> [DATA PROVIDED]:
[Start of Attachment]

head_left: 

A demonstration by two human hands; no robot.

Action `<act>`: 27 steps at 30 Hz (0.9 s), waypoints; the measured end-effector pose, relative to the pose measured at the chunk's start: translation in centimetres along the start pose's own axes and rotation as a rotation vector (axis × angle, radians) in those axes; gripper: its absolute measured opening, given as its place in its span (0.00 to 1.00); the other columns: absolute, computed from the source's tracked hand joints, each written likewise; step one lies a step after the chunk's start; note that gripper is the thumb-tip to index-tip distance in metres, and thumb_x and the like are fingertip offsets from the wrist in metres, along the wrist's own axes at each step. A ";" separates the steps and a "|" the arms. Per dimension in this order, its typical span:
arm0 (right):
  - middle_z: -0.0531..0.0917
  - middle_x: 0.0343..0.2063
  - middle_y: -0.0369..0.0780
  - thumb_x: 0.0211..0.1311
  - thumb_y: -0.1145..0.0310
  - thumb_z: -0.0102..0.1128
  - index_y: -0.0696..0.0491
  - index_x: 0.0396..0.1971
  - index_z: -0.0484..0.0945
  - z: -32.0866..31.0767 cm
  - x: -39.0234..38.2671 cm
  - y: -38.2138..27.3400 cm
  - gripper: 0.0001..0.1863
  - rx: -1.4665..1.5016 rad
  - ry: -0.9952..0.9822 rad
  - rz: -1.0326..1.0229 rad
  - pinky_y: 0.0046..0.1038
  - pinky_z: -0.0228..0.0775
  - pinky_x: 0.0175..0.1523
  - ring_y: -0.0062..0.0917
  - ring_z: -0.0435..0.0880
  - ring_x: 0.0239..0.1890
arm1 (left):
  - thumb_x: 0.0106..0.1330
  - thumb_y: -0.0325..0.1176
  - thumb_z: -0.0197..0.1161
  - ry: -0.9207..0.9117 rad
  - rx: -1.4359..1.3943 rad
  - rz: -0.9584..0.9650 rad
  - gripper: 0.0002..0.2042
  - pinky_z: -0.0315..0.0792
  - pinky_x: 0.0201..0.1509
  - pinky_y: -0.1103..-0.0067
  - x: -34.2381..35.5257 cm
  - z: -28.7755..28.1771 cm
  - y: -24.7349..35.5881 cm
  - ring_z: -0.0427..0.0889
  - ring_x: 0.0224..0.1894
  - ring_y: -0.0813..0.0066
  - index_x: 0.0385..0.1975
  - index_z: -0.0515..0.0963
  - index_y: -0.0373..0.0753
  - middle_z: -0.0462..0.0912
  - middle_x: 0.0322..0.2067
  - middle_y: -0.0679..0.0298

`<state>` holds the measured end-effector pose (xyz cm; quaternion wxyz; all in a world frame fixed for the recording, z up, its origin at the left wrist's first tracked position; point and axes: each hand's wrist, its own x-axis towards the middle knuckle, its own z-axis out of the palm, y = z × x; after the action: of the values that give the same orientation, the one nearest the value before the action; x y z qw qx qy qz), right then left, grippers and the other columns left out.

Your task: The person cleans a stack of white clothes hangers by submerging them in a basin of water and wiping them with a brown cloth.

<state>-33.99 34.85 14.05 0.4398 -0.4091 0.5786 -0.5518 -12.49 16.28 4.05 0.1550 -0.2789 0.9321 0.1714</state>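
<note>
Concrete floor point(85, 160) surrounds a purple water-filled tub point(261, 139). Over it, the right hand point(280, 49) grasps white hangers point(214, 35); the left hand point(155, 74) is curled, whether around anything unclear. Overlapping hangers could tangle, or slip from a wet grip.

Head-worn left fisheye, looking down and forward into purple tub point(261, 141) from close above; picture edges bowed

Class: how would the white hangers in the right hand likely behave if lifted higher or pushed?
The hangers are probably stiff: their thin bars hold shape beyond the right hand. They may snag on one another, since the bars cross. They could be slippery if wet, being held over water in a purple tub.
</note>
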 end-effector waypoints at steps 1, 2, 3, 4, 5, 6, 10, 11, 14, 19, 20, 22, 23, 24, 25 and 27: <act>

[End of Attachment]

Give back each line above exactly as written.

head_left: 

A demonstration by two human hands; no robot.

Action `<act>`: 27 steps at 30 Hz (0.9 s), waypoints; the measured end-effector pose, relative to the pose measured at the chunk's start: translation in centimetres along the start pose's own axes and rotation as a rotation vector (axis × angle, radians) in those axes; gripper: its absolute measured opening, given as its place in its span (0.00 to 1.00); the other columns: absolute, computed from the source's tracked hand joints, each written likewise; step one lies a step after the chunk's start; note that gripper is the thumb-tip to index-tip distance in metres, and thumb_x and the like are fingertip offsets from the wrist in metres, along the wrist's own axes at each step. A ";" separates the steps and a "|" the arms. Per dimension in this order, its typical span:
arm0 (right):
  - middle_z: -0.0531..0.0917
  - middle_x: 0.0343..0.2063
  - middle_y: -0.0369..0.0780
  - thumb_x: 0.0211..0.1311
  - thumb_y: -0.1145..0.0310
  - thumb_z: -0.0102..0.1128
  - index_y: -0.0696..0.0491
  - index_x: 0.0396..0.1971
  - index_z: -0.0484..0.0945
  - z: -32.0866..31.0767 cm
  - x: -39.0234..38.2671 cm
  - y: -38.2138..27.3400 cm
  - gripper: 0.0001..0.1863
  - rx: -1.4665..1.5016 rad
  - ry: -0.9952..0.9822 rad
  - rz: -1.0326..1.0229 rad
  - pinky_y: 0.0046..0.1038
  - pinky_z: -0.0228..0.0775
  - pinky_x: 0.0175..0.1523
  - ring_y: -0.0062..0.0917
  - ring_z: -0.0435..0.0880
  - ring_x: 0.0239..0.1890
arm1 (left):
  - thumb_x: 0.0106..0.1330
  - thumb_y: -0.0325..0.1176
  - thumb_z: -0.0197..0.1161
  - ry: -0.9207..0.9117 rad
  - rx: -1.4359..1.3943 rad
  - rz: -0.9584..0.9650 rad
  - gripper: 0.0002..0.2042
  - pinky_z: -0.0315..0.0792
  - pinky_x: 0.0201..0.1509
  - pinky_y: -0.1103..-0.0067
  - x: -34.2381..35.5257 cm
  - z: -28.7755..28.1771 cm
  - y: -24.7349..35.5881 cm
  - ring_z: -0.0427..0.0889
  - ring_x: 0.0224..0.1894
  - ring_y: -0.0813..0.0066
  - index_x: 0.0385..0.1975
  - index_z: -0.0515..0.0963
  - index_y: -0.0373..0.0753
  - middle_z: -0.0462..0.0912
  - middle_x: 0.0322..0.2067
  - middle_y: -0.0679..0.0298

`<state>` holds the measured end-effector pose (xyz cm; quaternion wxyz; all in a world frame fixed for the recording, z up, its origin at the left wrist's first tracked position; point and axes: each hand's wrist, its own x-axis towards the middle knuckle, its own z-axis out of the palm, y = z × x; after the action: of the values that give the same orientation, the one nearest the value before the action; x y z qw qx qy qz), right then left, grippers and the other columns left out.

Your task: The person cleans a stack of white clothes hangers by submerging them in a basin of water and wiping them with a brown cloth.

<state>-33.99 34.85 14.05 0.4398 -0.4091 0.5786 -0.5518 -12.49 16.28 4.05 0.1550 -0.2789 0.9321 0.1714</state>
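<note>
Concrete floor point(85, 160) surrounds a purple water-filled tub point(261, 139). Over it, the right hand point(280, 49) grasps white hangers point(214, 35); the left hand point(155, 74) is curled, whether around anything unclear. Overlapping hangers could tangle, or slip from a wet grip.

Head-worn left fisheye, looking down and forward into purple tub point(261, 141) from close above; picture edges bowed

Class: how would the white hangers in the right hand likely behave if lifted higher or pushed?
The hangers are probably stiff: their thin bars hold shape beyond the right hand. They may snag on one another, since the bars cross. They could be slippery if wet, being held over water in a purple tub.
</note>
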 end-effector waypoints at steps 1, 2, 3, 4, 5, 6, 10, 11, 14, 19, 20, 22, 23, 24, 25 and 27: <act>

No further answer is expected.